Get Ready for Another Summer of Travel Mayhem

High demand and staffing shortages are expected. Anyone else feeling deja vu?

A plane flying over palm trees
Will summer '23 be a repeat of summer '22?

From cancellations and delays, to hours-long check-in lines and mountains of lost baggage stacked around airports near and far, summer 2022 travel was nothing if not a total and utter shitshow. As flying rebounded from the pandemic, the busy season put a strain on the airline industry’s still-recovering infrastructure and the chaos that ensued was enough to give even the most seasoned of jet-setters apprehension.

Now here’s the not-so-great news: things aren’t looking all that promising for this summer, either. According to a report from The Points Guy, high demand coupled with staffing shortages mean that we could be looking at much of the same mayhem as last year.

“An additional 75,000 leisure and hospitality jobs were added just in March, according to new data from the U.S. Bureau of Labor Statistics, but the industry will likely need to remain on a hiring binge if it’s to keep up with demand throughout what’s expected to be a busy summer for travel,” Becky Blaine and David Slotnick wrote.

The air travel industry, in particular, has been especially affected by the shortages. Earlier this month, it was revealed that two in 10 air traffic controller positions are currently unfilled — a continuation of the decade-long drop in air traffic controller staffing levels. The FAA has said that such staffing shortfalls could potentially increase delays by 45% to areas like New York in the coming months.

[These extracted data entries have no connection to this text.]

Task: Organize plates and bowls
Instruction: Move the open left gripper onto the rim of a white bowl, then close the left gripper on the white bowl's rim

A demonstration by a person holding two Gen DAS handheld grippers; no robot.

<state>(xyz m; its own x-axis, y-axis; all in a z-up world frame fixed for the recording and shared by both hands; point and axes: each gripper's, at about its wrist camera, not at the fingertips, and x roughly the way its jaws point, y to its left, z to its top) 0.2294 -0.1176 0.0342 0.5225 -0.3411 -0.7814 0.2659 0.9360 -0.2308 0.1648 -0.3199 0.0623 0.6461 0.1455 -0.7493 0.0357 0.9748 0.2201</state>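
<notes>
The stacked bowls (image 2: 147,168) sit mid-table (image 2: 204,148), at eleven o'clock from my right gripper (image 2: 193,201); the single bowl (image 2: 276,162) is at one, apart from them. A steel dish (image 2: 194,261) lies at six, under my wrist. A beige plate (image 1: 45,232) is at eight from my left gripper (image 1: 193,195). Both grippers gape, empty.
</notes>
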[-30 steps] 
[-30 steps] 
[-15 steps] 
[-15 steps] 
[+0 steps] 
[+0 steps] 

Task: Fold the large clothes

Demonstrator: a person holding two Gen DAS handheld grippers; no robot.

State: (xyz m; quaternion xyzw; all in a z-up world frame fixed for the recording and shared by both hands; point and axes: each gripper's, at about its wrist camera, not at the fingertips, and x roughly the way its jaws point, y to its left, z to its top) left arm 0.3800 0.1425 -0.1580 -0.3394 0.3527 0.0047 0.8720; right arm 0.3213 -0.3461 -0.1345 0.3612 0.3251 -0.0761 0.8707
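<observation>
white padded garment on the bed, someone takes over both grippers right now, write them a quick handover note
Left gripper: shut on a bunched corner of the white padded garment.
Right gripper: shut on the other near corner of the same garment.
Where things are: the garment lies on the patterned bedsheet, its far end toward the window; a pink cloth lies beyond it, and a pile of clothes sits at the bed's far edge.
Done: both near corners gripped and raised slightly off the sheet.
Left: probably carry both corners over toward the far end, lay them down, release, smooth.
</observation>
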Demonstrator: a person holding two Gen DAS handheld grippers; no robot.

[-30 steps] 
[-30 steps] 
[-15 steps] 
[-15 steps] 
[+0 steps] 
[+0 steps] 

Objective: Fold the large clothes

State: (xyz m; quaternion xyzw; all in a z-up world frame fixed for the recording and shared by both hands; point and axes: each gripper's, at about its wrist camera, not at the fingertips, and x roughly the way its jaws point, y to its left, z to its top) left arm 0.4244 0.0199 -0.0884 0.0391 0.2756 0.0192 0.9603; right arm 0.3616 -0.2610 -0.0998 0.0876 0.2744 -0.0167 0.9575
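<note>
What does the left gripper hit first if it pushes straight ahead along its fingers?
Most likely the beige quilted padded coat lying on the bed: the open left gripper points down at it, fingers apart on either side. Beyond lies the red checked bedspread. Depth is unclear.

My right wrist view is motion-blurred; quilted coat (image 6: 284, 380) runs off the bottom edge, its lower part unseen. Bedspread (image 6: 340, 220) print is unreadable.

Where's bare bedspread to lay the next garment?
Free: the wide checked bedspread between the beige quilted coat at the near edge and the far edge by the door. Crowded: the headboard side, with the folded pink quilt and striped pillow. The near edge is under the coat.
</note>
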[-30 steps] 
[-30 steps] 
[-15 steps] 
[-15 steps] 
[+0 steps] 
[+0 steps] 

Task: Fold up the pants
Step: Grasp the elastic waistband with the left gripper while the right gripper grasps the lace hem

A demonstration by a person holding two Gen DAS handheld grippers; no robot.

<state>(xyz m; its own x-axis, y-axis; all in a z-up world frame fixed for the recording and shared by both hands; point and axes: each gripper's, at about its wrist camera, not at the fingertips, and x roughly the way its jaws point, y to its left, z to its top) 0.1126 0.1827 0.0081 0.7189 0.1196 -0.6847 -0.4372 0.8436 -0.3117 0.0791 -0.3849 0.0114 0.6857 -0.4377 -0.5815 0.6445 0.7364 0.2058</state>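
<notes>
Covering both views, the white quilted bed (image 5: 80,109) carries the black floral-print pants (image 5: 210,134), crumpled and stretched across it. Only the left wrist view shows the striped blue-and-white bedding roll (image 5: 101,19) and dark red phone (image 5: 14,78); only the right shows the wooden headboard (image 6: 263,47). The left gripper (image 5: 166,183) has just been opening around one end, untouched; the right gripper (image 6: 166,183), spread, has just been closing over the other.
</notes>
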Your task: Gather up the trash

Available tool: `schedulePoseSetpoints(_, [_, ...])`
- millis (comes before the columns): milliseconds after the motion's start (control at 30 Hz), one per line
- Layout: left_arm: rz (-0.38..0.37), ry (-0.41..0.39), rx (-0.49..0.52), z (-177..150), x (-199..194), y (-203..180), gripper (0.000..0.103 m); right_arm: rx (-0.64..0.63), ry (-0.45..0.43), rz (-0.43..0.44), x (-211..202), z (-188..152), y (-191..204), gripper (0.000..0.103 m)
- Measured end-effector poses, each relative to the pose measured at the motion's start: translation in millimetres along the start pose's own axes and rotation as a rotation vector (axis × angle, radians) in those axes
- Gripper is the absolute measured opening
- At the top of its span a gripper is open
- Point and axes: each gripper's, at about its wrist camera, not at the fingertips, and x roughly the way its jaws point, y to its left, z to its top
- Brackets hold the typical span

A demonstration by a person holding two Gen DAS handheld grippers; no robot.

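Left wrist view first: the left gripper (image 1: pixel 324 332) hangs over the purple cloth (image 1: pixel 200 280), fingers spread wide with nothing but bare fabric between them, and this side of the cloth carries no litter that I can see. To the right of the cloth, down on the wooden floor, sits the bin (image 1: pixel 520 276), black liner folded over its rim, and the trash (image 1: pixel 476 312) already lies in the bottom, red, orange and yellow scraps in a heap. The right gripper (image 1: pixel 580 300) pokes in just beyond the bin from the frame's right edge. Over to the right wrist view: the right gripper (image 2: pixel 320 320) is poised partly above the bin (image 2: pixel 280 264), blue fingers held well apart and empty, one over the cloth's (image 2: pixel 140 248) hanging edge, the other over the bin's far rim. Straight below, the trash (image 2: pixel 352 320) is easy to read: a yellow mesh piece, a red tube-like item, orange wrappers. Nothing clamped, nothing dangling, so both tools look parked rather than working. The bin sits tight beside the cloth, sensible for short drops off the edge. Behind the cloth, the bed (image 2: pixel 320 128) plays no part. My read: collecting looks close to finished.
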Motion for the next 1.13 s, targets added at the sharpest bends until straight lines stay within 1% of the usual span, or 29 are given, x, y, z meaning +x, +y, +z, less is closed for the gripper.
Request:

Airports and Airlines Are Already Taking Steps to Avoid Summer Travel Woes
The chaos that ensued in 2022 has stakeholders planning ahead

In fact, American Airlines has already announced its intent to slash service from two major New York City airports in the coming months, while Delta and United have requested permission from the FAA to cut back their scheduled flights to and from the area by as much as 10%, and JetBlue, which is headquartered in New York, is expected to do the same.

But air traffic controllers are just the tip of the iceberg — flight attendants, pilots, ground crew and airport food service workers are also in short supply. “The federal government can help solve staffing needs by increasing the cap on H-2B temporary worker visas and permanently exempting returning workers from the cap,” U.S. Travel Association president and CEO Geoff Freeman said in a statement.

Fortunately there are a few things you can do to help things along: temper your expectations, arrive early, invest in TSA PreCheck or Clear (or both), carry on, Apple AirTag your checked bag if you can’t, and try to be on the first scheduled flight of the day. And, of course, if (read: when) all of that fails — remain calm. Not only will throwing a tantrum in an airport, or on an aircraft, not get you the desired result, it will also more than likely slow you and everyone else down…or preclude you from getting where you’re trying to go at all. Plus, your episode will likely be plastered all over the internet in a day’s time, which is the quickest way to hamper your summer plans. Lookin’ at you “So is the baby!” guy.